Perhaps what is most remarkable about this story is the fact that, unlike Noah, who was described in Scripture as righteous and whole-hearted, Abram doesn’t appear to be particularly noteworthy. Scripture doesn’t describe him as in individual at all – at least not yet. It gives no indication that Abram was special in any way. Yet the entire story of Scripture turns on his response to God’s command, and the unfolding of God’s plan to bring blessing to the world begins anew when the seventy-five-year-old packs up his entire life and sets out in search of the land that God had promised to show him.
That remarkable fact is really important for us to remember, because it says something about the God who calls Abram (and us, his descendants in the faith). Alongside all the stories in Scripture that tell of extraordinary people and their extraordinary obedience is this foundational story of God calling someone who is utterly ordinary – who by all accounts is “past his prime” – and promising blessing, guidance, and enduring presence without any previous track record of faithfulness. What’s more, the stories of Abram and his descendants are honest and realistic about what life lived in obedience to God looks like.
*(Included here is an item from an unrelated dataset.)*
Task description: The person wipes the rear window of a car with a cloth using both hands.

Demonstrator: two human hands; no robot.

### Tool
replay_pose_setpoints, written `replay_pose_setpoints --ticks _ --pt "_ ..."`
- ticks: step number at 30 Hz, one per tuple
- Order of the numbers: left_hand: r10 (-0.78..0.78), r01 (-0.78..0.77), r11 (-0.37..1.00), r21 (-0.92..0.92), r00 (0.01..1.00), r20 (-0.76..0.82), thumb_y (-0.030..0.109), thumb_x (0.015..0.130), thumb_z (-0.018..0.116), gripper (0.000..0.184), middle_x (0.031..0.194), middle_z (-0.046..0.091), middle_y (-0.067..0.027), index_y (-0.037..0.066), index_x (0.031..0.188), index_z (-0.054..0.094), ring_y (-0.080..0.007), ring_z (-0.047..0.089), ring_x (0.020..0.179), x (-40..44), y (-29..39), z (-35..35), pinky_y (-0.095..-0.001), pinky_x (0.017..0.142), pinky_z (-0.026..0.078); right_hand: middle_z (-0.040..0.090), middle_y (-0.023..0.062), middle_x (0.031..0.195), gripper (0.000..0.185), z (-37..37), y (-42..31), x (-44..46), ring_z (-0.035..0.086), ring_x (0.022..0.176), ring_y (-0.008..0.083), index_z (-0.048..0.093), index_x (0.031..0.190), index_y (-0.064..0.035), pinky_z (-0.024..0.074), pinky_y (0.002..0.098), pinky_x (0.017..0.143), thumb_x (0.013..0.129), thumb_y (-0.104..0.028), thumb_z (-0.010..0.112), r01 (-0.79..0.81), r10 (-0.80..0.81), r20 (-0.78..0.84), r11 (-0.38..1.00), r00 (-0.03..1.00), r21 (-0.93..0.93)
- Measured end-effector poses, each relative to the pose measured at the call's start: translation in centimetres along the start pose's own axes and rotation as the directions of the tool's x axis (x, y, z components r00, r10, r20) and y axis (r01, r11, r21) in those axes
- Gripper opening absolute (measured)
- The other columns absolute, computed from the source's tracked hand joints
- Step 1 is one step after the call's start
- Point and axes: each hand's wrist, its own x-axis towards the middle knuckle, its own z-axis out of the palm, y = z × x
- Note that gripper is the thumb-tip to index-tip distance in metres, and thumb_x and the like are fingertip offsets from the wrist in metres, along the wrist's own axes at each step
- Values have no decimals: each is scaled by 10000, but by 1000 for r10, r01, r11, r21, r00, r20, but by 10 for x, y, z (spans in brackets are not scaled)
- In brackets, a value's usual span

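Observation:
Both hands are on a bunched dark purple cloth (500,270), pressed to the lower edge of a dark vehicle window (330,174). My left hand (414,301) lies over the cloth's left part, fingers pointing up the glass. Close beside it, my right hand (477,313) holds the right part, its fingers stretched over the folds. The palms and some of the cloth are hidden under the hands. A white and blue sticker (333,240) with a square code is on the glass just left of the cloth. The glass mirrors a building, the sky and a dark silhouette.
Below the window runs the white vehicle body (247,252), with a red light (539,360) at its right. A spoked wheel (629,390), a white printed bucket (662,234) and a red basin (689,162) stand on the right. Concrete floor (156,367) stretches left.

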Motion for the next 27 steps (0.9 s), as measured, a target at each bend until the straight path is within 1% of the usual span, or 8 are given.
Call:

Faithfulness does not insulate us from struggle or hardship. In the chapters and verses that follow today’s reading, Abram rescues his captured nephew from a rival tribe, questions, debates, and argues with God, and even persuades God to change God’s mind (at least temporarily). All that happens before God fulfills the promise that led Abram to strike out in the first place and results in his receiving the name we’re more familiar with: Abraham. Next week’s text – part of the story of Abraham’s great-grandson, Joseph – illustrates the hardship that God’s people can experience as a result of human pride, fear, and brokenness. All that is part of what makes Abraham’s story worth reading. Our ancestor in the faith strikes out from the crossroads, not knowing where he is going or whether the God who speaks to him is worthy of trust. Through all the hardship and struggle that he and his descendants would experience – and, perhaps even more surprisingly, despite his and others incredibly bad judgment – God does not abandon Abraham or his offspring.
Brothers and sisters, the story of the call of Abraham is the story of a God who calls us to radical trust and a man who stepped out of his comfort zone to face an uncertain future. Today, we are called to see our own stories in his story, to listen for God’s voice, to ponder how God might be calling us to leave behind what is familiar and safe for what is unknown and mysterious. Let us pray that God’s Spirit would inspire us to do just that, trusting not in our own strength or the power of our faith, but in the faithfulness of God in Christ, whose boundless love and grace has freed us from the power of sin and the fear of death and granted us the promise of God’s presence today and always, and may our lives resound with the words of this prayer:
Lord God, you have called us to ventures of which we cannot see the ending, by paths as yet untrodden, through perils unknown. Give us faith to go out with good courage, not knowing where we go, but only that your hand is leading us and your love supporting us, through Jesus Christ, our Savior and Lord.* Thanks be to God. Amen.
*Evangelical Lutheran Worship, Evangelical Lutheran Church in America, Augsburg Fortress (Minneapolis, MN: 2006), p. 304.